『極める紫砂茶壺』
この夏、出版社のグリーンキャットから茶壺の本が出版されました。著者はお茶について興味を持った人には、とても参考になる台湾茶の本、『極める台湾茶』を手がけた池上麻由子さん。
紫砂茶壷、中国茶に興味を持った人が誰でも知っているこの中国茶を淹れるための茶具については、しかしながら日本では専門書は少なく、どちらかというと「美術品」扱いされてきた感がありました。
もちろん日本でも、香港で出版された顧景舟氏の書籍を平凡社が日本語版として出版していますし(『宜興紫砂茶器名品集成』という非常に高価な本)、『中国陶瓷全集23巻 宜興紫砂』(上海人民美術出版社、美乃美)という本がかつて出版されてはいました。
その他には、煎茶道方面の書籍や、今では入手が難しい美術館、博物館の展示の際に作成された解説集があるだけで、茶壺に興味を持った場合は、香港、台湾、中国で出版された本を捲るしかありませんでした。
そんな中、新しく出版されたこの『極める紫砂茶壺』は、茶壺好きならず、中国茶フリークには待望の一冊と言えるでしょう。
早速内容をご紹介しましょう。この本は「新茗壺図録(鑑賞編)」、「学紫砂茶壺(知識編)」、「選好茶壺(実用編)」の第三編から構成されています。
新茗壺図録
二十三の茶壺に触れる
まず、二十三種類の茶壺の図版を並べて、それを鑑賞しながら、紫砂の素材の地肌に触れ、そして愛でることからスタートしています。
ここに選ばれた二十三の茶壷は、デザインが絶妙で工芸技術が優れていること、作者の作品に対する境地が深く、鑑賞の楽しみを満たしてくれること、そして美味しく淹れるための機能性に優れ、長く愛用に耐えうるものという3つの条件で選ばれています。

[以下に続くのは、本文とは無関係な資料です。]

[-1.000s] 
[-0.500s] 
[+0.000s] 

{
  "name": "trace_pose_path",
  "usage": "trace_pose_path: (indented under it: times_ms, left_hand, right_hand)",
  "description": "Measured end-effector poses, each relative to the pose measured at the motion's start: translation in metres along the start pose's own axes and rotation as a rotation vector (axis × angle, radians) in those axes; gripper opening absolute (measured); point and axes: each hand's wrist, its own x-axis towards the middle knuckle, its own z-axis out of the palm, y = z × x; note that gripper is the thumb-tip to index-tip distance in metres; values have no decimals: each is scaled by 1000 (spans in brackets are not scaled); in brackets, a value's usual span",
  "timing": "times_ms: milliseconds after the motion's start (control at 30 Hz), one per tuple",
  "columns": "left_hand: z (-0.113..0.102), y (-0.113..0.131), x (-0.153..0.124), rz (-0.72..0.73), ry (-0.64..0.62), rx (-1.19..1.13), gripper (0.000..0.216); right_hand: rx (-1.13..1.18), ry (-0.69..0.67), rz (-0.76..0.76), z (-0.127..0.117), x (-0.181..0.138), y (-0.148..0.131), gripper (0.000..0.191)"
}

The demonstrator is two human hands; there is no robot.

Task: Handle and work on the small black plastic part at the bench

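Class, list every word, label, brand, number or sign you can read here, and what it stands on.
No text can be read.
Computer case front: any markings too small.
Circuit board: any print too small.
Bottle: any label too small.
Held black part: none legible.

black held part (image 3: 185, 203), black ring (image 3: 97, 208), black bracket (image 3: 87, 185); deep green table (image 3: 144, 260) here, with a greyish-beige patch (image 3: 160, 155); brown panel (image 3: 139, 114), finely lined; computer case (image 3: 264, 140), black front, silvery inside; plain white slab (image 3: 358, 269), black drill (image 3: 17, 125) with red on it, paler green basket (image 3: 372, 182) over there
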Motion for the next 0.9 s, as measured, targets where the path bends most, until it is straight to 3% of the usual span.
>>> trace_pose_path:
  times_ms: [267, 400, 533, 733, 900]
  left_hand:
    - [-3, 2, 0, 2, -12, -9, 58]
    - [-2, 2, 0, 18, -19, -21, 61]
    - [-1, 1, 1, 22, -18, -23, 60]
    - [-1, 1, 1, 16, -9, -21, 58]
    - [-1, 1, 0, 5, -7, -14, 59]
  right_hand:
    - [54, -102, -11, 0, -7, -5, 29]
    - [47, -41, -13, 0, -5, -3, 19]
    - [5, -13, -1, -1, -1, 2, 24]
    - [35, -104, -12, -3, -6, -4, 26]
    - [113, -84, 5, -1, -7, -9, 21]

そうして選ばれた茶壷は、供春(きょうしゅん)によって作り出され、時大彬(じだいひん)などによって引き継がれていた「龍蛋壺」、壺身の形状がなしに似ていることから梨式と言われる「梨式水平壺」、俗に孟臣壺と呼ばれ、長く愛用されている「朱泥水平壺」、明代から作成されてきた四角い形状の「四方鼓腹壺」、清代から作り次がれてきた球形の「綴(手偏)球壺」、工夫茶に欠かせない定番者壺の一つ「矮潘壺」、清代の名匠陳鳴遠(ちんめいえん)が壺名を刻んだことで有名な南瓜型の「東陵瓜壺」、清代の茶壺プロデューサーとして有名な陳曼生設計の「半瓜壺」、瓢箪を模した曼生十八式の一つ「石瓢壺」などの、定番茶壺から、清代の名匠邵大亨(しょうだいこう)が創作し黄玉麟(こうぎょくりん)が変化させた「魚化龍壺」、竹をモチーフに作られた「竹段壺」、餅手が上に長く立ち上がっている「東坡提梁壺」、鐘型の「漢鐘壺」など装飾のほどこされたものなど、紫砂茶壺を代表する茶壷たちです。
これらの茶壺は、唐朝霞率いる「唐人陶藝」の職人によって作成され、それらの地肌の具合がとても分かるような写真が様々な方向から撮影され掲載されています。
これら二十三の茶壺について、写真だけではなく、それぞれの由来や魅力が池上さんの言葉で解説されています。ここのパートだけ写真を見ながら池上さんの解説を読むだけでも、紫砂茶壺の世界の一端を垣間見られる、本書のメイン部分です。